## Your task
Would you please write out each of the entries below exactly, omitting pictures?

┌──

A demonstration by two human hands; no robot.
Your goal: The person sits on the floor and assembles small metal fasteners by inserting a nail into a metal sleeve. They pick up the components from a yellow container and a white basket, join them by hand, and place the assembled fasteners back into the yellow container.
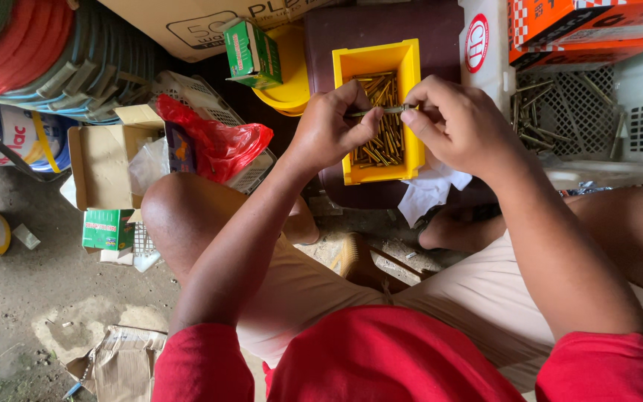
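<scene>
- Bolt [381,111]: a slim, dull brass-coloured metal rod, lying level between both hands, just above the yellow bin [378,63].
- Left hand [329,126]: its grip is pinched on the bolt's left end, thumb and forefinger closed around it.
- Right hand [459,126]: its grip is narrow on the bolt's right end, fingertips curled over it.
- Bin: rectangular hard plastic with smooth walls, about half full of more loose brassy bolts lying every way; it sits at 12 o'clock from the person's knees, on a dark maroon surface.
- White crate [597,119] at 2 o'clock: plastic lattice, a few bolts scattered on it.
- Orange boxes [582,30] at 1 o'clock: cardboard, stacked.
- Red bag [217,141] at 10 o'clock: thin, crumpled, glossy plastic in a white basket.
- Green box [251,52] at 11 o'clock: small carton, tilted.
- White rag [429,190]: crumpled, just below the bin.
</scene>
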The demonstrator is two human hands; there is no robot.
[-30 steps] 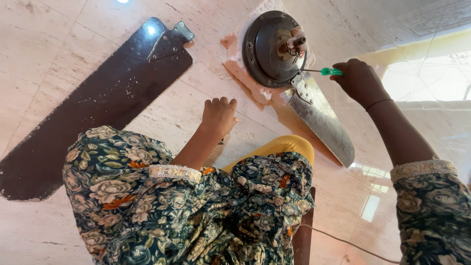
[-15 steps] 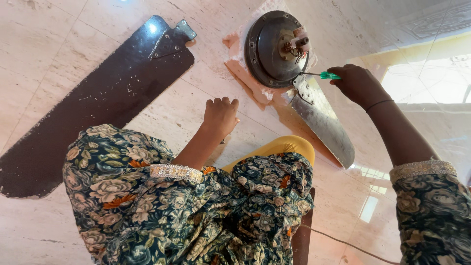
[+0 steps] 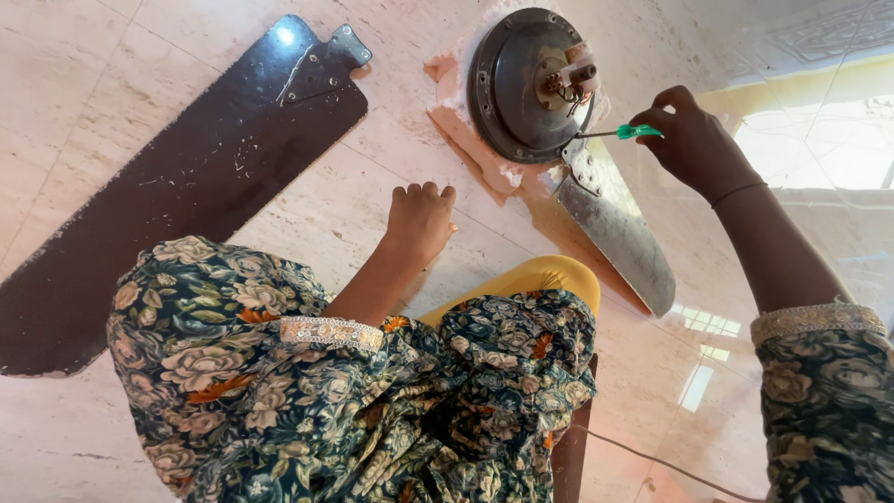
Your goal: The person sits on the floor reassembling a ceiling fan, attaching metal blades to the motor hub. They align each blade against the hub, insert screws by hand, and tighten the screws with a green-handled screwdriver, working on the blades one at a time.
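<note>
The head view is showing a round fan motor [image 3: 521, 88] lying on the marble floor [image 3: 84, 65], with one silver blade [image 3: 619, 224] attached beside it. The right hand [image 3: 694, 140] is closing around a green-handled screwdriver [image 3: 619, 132], pressing its tip at the motor's edge near the blade mount; this looks like screw work, calling for steady turning. The left hand [image 3: 421, 219] is resting palm-down, fingers loosely curled, holding nothing. A detached dark blade [image 3: 177, 186] is lying well apart.

Your items: green-handled screwdriver [image 3: 622, 132], level, tip at round dark fan motor [image 3: 521, 86] on the floor.
</note>
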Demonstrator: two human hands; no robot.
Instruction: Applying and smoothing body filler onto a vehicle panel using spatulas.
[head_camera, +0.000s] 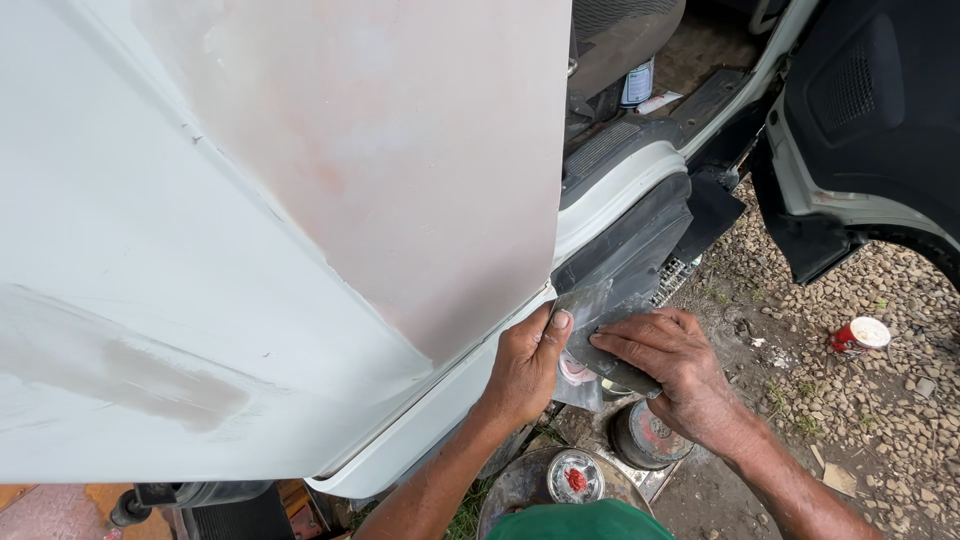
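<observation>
A white vehicle body panel (200, 230) is filling the left and centre of the view, and it is carrying a broad patch of pinkish-grey filler (400, 150) on its upper part and a smaller dull smear (130, 375) near its lower left. Below the panel, at the bottom left, part of a dark bumper and grille (220, 505) is showing. At the panel's lower right corner the left hand (525, 370) is lying against the panel's edge, with its thumb pressing on a flat grey spreader blade (585, 320); the fingers are curling behind the edge, so the hand is clamping the blade between thumb and fingers. Just to its right, the right hand (665, 370) is resting flat on the same blade, fingers extended together and pressing down, not closing around it. The blade is sitting between the two hands, touching both, just beside the panel corner and in front of the black wheel-arch trim (630, 240). Beneath the hands, on the ground, an open round tin with red paste (575, 478) is standing beside a dark cylindrical can (645, 437). Above, the cab's step and seat area (640, 110) is showing through the opening. To the far right, the open door (870, 110) is hanging over gravel (880, 400), where a small red-and-white cup (860, 334) is lying well apart from the hands.
</observation>
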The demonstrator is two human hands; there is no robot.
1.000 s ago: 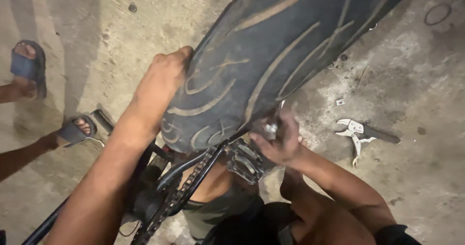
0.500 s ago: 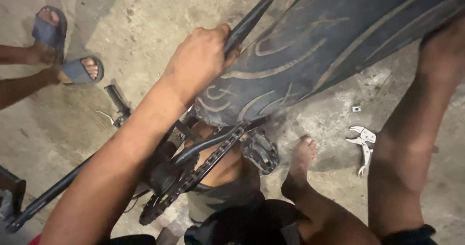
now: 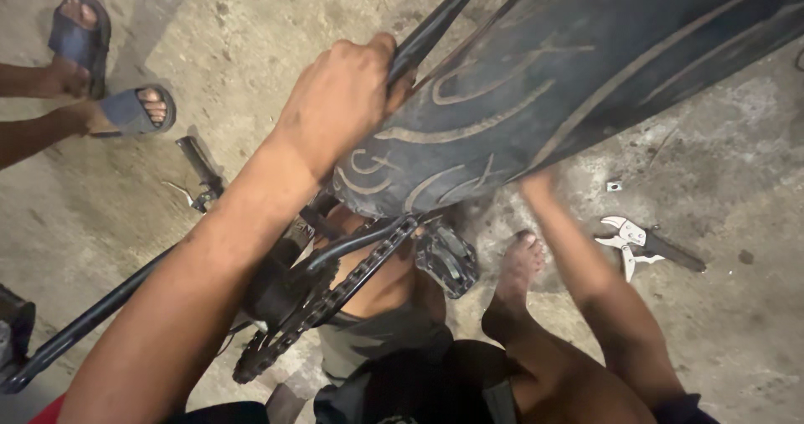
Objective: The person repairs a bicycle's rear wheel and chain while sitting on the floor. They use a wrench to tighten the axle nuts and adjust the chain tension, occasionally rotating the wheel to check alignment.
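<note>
From the head camera, the left hand [image 3: 339, 110] was clamped over the upper edge of the bicycle tyre [image 3: 569, 80], its fingers curled round the dark frame tube [image 3: 431, 30] that ran alongside the tread; a half second before, it had gripped much the same spot, so that grip had held. The change was on the other side. A second earlier the right hand had pinched a small metal part beside the pedal [image 3: 446, 259]; now the right arm [image 3: 586, 281] reached up under the tyre and its hand was hidden behind the rubber, so I cannot tell whether that grip was open or closed on anything. The wheel lay tilted across the top of the view, above the chain [image 3: 335, 294] and crank, and had swung further to the right. My judgement: the work had moved from the pedal area to steadying or lifting the wheel.

On the concrete floor [image 3: 251, 22] lay pliers [image 3: 641, 244] to the right, near a small nut [image 3: 614, 186]. Another person's sandalled feet [image 3: 126, 110] stood at the upper left.
</note>
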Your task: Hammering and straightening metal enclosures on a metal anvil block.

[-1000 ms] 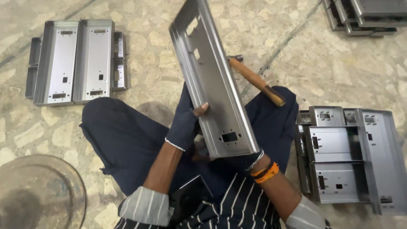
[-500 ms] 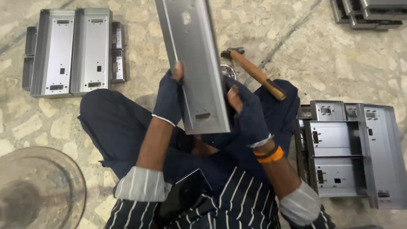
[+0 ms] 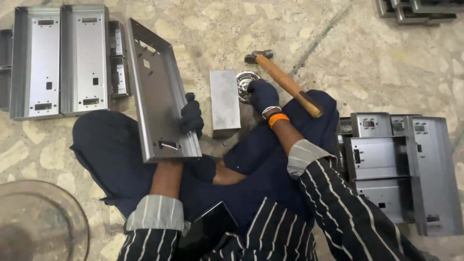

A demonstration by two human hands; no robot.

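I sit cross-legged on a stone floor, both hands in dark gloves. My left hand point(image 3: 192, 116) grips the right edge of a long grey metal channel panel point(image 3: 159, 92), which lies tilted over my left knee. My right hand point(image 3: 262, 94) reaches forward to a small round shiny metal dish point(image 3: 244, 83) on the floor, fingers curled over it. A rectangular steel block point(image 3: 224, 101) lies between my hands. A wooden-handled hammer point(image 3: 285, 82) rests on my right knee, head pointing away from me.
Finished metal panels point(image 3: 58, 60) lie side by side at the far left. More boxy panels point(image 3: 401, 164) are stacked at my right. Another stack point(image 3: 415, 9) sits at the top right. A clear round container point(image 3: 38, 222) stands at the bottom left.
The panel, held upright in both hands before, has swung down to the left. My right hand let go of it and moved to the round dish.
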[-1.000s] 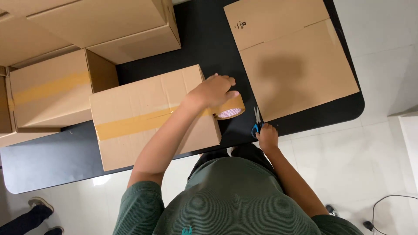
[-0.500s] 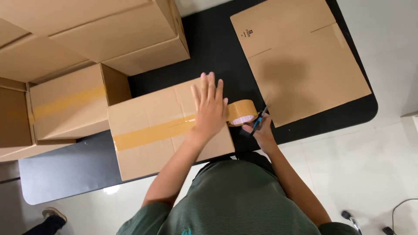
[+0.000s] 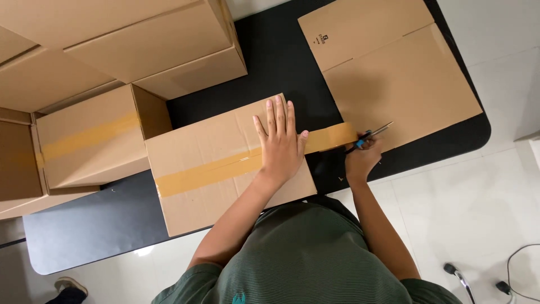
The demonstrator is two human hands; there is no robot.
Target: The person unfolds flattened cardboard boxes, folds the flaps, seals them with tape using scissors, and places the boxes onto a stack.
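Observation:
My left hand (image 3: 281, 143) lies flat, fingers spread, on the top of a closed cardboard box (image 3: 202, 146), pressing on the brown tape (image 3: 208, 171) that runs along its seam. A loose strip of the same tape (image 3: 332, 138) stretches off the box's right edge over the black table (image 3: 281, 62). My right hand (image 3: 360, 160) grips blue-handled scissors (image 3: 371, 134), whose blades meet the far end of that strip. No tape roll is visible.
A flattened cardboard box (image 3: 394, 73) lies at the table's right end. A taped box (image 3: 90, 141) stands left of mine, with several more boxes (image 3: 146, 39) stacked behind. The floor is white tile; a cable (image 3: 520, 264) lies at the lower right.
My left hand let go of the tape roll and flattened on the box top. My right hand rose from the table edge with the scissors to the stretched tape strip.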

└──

## Output of the exercise
A demonstration by two human hands; no robot.
Your goal: The person sits on the floor and assembles small metal fasteners by inserting a nail into a metal sleeve. They pick up the components from a yellow container and a white basket, join them by hand, and place the assembled fasteners back into the yellow container.
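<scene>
- Bolt [381,111]: a slim, dull brass-coloured metal rod, lying level between both hands, just above the yellow bin [378,63].
- Left hand [329,126]: its grip is pinched on the bolt's left end, thumb and forefinger closed around it.
- Right hand [459,126]: its grip is narrow on the bolt's right end, fingertips curled over it.
- Bin: rectangular hard plastic with smooth walls, about half full of more loose brassy bolts lying every way; it sits at 12 o'clock from the person's knees, on a dark maroon surface.
- White crate [597,119] at 2 o'clock: plastic lattice, a few bolts scattered on it.
- Orange boxes [582,30] at 1 o'clock: cardboard, stacked.
- Red bag [217,141] at 10 o'clock: thin, crumpled, glossy plastic in a white basket.
- Green box [251,52] at 11 o'clock: small carton, tilted.
- White rag [429,190]: crumpled, just below the bin.
</scene>
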The demonstrator is two human hands; there is no robot.
[-30 steps] 
[-15 steps] 
[+0 steps] 
Your goal: The person sits on the floor reassembling a ceiling fan, attaching metal blades to the motor hub. They align each blade against the hub, insert screws by hand, and tighten the screws with a green-handled screwdriver, working on the blades one at a time.
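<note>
The head view is showing a round fan motor [image 3: 521, 88] lying on the marble floor [image 3: 84, 65], with one silver blade [image 3: 619, 224] attached beside it. The right hand [image 3: 694, 140] is closing around a green-handled screwdriver [image 3: 619, 132], pressing its tip at the motor's edge near the blade mount; this looks like screw work, calling for steady turning. The left hand [image 3: 421, 219] is resting palm-down, fingers loosely curled, holding nothing. A detached dark blade [image 3: 177, 186] is lying well apart.

Your items: green-handled screwdriver [image 3: 622, 132], level, tip at round dark fan motor [image 3: 521, 86] on the floor.
</note>
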Demonstrator: two human hands; no robot.
Instruction: Applying and smoothing body filler onto a vehicle panel using spatulas.
[head_camera, +0.000s] 
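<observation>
A white vehicle body panel (200, 230) is filling the left and centre of the view, and it is carrying a broad patch of pinkish-grey filler (400, 150) on its upper part and a smaller dull smear (130, 375) near its lower left. Below the panel, at the bottom left, part of a dark bumper and grille (220, 505) is showing. At the panel's lower right corner the left hand (525, 370) is lying against the panel's edge, with its thumb pressing on a flat grey spreader blade (585, 320); the fingers are curling behind the edge, so the hand is clamping the blade between thumb and fingers. Just to its right, the right hand (665, 370) is resting flat on the same blade, fingers extended together and pressing down, not closing around it. The blade is sitting between the two hands, touching both, just beside the panel corner and in front of the black wheel-arch trim (630, 240). Beneath the hands, on the ground, an open round tin with red paste (575, 478) is standing beside a dark cylindrical can (645, 437). Above, the cab's step and seat area (640, 110) is showing through the opening. To the far right, the open door (870, 110) is hanging over gravel (880, 400), where a small red-and-white cup (860, 334) is lying well apart from the hands.
</observation>
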The demonstrator is two human hands; there is no robot.
1.000 s ago: 
0.500 s ago: 
now: 
Objective: The person repairs a bicycle's rear wheel and chain while sitting on the floor. They use a wrench to tighten the axle nuts and adjust the chain tension, occasionally rotating the wheel to check alignment.
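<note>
From the head camera, the left hand [image 3: 339, 110] was clamped over the upper edge of the bicycle tyre [image 3: 569, 80], its fingers curled round the dark frame tube [image 3: 431, 30] that ran alongside the tread; a half second before, it had gripped much the same spot, so that grip had held. The change was on the other side. A second earlier the right hand had pinched a small metal part beside the pedal [image 3: 446, 259]; now the right arm [image 3: 586, 281] reached up under the tyre and its hand was hidden behind the rubber, so I cannot tell whether that grip was open or closed on anything. The wheel lay tilted across the top of the view, above the chain [image 3: 335, 294] and crank, and had swung further to the right. My judgement: the work had moved from the pedal area to steadying or lifting the wheel.

On the concrete floor [image 3: 251, 22] lay pliers [image 3: 641, 244] to the right, near a small nut [image 3: 614, 186]. Another person's sandalled feet [image 3: 126, 110] stood at the upper left.
</note>
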Your task: Hammering and straightening metal enclosures on a metal anvil block.

[-1000 ms] 
[-500 ms] 
[+0 ms] 

A demonstration by two human hands; no robot.

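I sit cross-legged on a stone floor, both hands in dark gloves. My left hand point(image 3: 192, 116) grips the right edge of a long grey metal channel panel point(image 3: 159, 92), which lies tilted over my left knee. My right hand point(image 3: 262, 94) reaches forward to a small round shiny metal dish point(image 3: 244, 83) on the floor, fingers curled over it. A rectangular steel block point(image 3: 224, 101) lies between my hands. A wooden-handled hammer point(image 3: 285, 82) rests on my right knee, head pointing away from me.
Finished metal panels point(image 3: 58, 60) lie side by side at the far left. More boxy panels point(image 3: 401, 164) are stacked at my right. Another stack point(image 3: 415, 9) sits at the top right. A clear round container point(image 3: 38, 222) stands at the bottom left.
The panel, held upright in both hands before, has swung down to the left. My right hand let go of it and moved to the round dish.
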[-1.000s] 
[-0.500s] 
[+0.000s] 
The demonstrator is two human hands; there is no robot.
Target: The person unfolds flattened cardboard boxes, folds the flaps, seals them with tape using scissors, and places the boxes onto a stack.
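Observation:
My left hand (image 3: 281, 143) lies flat, fingers spread, on the top of a closed cardboard box (image 3: 202, 146), pressing on the brown tape (image 3: 208, 171) that runs along its seam. A loose strip of the same tape (image 3: 332, 138) stretches off the box's right edge over the black table (image 3: 281, 62). My right hand (image 3: 360, 160) grips blue-handled scissors (image 3: 371, 134), whose blades meet the far end of that strip. No tape roll is visible.
A flattened cardboard box (image 3: 394, 73) lies at the table's right end. A taped box (image 3: 90, 141) stands left of mine, with several more boxes (image 3: 146, 39) stacked behind. The floor is white tile; a cable (image 3: 520, 264) lies at the lower right.
My left hand let go of the tape roll and flattened on the box top. My right hand rose from the table edge with the scissors to the stretched tape strip.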

What was asked now has a complete answer.